Aren’t there exceptions, smart people who avoid the social stigma of nerdiness? “Unless they also happen to be good-looking, natural athletes, or siblings of popular kids, they’ll tend to become nerds.” Hence the correlation between awkwardness and nerdiness: If you’re smart but not awkward, you can be popular with little effort. It’s a compelling hypothesis. And Graham expands it beyond high school to everywhere people resort to meaningless competition for lack of meaningful things to do: “Adults in prison certainly pick on one another. And so, apparently, do society wives… I think the important thing about the real world is not that it’s populated by adults, but that it’s very large, and the things you do have real effects. That’s what school, prison, and ladies-who-lunch all lack.” He sums up, “Their craziness is the craziness of the idle everywhere.”
I’m a pretty mellow guy (“soft and nice,” as Max Klein put it on HN in response to my previous post), but I’m 100% behind Graham’s unforgiving condemnation of the primitive culture of high school: “If you leave a bunch of eleven-year-olds to their own devices, what you get is Lord of the Flies. Like a lot of American kids, I read this book in school. Presumably it was not a coincidence. Presumably someone wanted to point out to us that we were savages, and we had made ourselves a cruel and stupid world. This was too subtle for me. While the book seemed entirely believable, I didn’t get the additional message. I wish they had just told us outright that we were savages and our world was stupid.” Don’t we all, PG. Don’t we all.

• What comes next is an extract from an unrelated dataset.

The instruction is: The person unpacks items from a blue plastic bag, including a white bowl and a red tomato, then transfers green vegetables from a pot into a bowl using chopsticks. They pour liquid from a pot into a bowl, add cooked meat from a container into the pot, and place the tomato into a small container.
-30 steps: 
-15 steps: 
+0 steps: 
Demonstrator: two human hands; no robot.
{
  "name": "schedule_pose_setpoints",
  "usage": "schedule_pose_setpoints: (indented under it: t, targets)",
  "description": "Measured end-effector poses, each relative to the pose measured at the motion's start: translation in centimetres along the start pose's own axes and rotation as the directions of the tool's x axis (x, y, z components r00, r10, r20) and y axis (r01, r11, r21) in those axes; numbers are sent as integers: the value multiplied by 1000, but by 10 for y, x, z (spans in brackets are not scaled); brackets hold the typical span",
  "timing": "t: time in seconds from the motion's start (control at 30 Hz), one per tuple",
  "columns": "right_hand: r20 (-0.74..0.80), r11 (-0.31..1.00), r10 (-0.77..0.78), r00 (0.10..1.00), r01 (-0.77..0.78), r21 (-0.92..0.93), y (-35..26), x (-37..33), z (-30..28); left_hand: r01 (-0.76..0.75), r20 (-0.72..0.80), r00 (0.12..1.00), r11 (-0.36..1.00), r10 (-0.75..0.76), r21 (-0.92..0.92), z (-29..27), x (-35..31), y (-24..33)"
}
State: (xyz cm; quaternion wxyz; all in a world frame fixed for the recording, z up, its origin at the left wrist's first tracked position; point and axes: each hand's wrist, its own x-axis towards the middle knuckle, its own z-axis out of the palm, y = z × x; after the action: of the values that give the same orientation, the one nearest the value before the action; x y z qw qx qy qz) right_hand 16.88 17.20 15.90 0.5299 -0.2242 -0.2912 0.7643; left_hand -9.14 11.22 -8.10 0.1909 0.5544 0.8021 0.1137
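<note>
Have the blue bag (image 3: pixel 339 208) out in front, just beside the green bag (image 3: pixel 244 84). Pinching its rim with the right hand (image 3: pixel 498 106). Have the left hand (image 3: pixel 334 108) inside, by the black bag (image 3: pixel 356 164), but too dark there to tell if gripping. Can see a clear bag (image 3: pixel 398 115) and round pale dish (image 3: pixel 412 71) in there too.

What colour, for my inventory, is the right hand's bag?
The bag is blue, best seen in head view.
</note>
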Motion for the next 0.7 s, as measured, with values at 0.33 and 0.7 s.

Brand management ftw! If you say my name, I shall appear, or as we say in china: 說曹操,曹操到
Are you writing this to increase your odds of getting funding by YC because you know PG likes getting his ass kissed?
No.
While I’m aware that it could be perceived as such, I neither expect nor hope that PG will read my blog. If anything, I’d worry about him perceiving me as part of the obsessive cult following that’s sprung up around him and YC. (And I don’t mean that like someone who says “Phish has a cult following,” I mean it more like “David Koresh has a cult following”.) I’m blogging about the book because I picked it up, decided that it’s worth reflecting on, and believe that my blog audience (to the limited extent that I have one) might be interested in those reflections.
Ok im glad you recognize that whole “cult” thing. You are too smart to be apart of one. Good luck, with or without YC.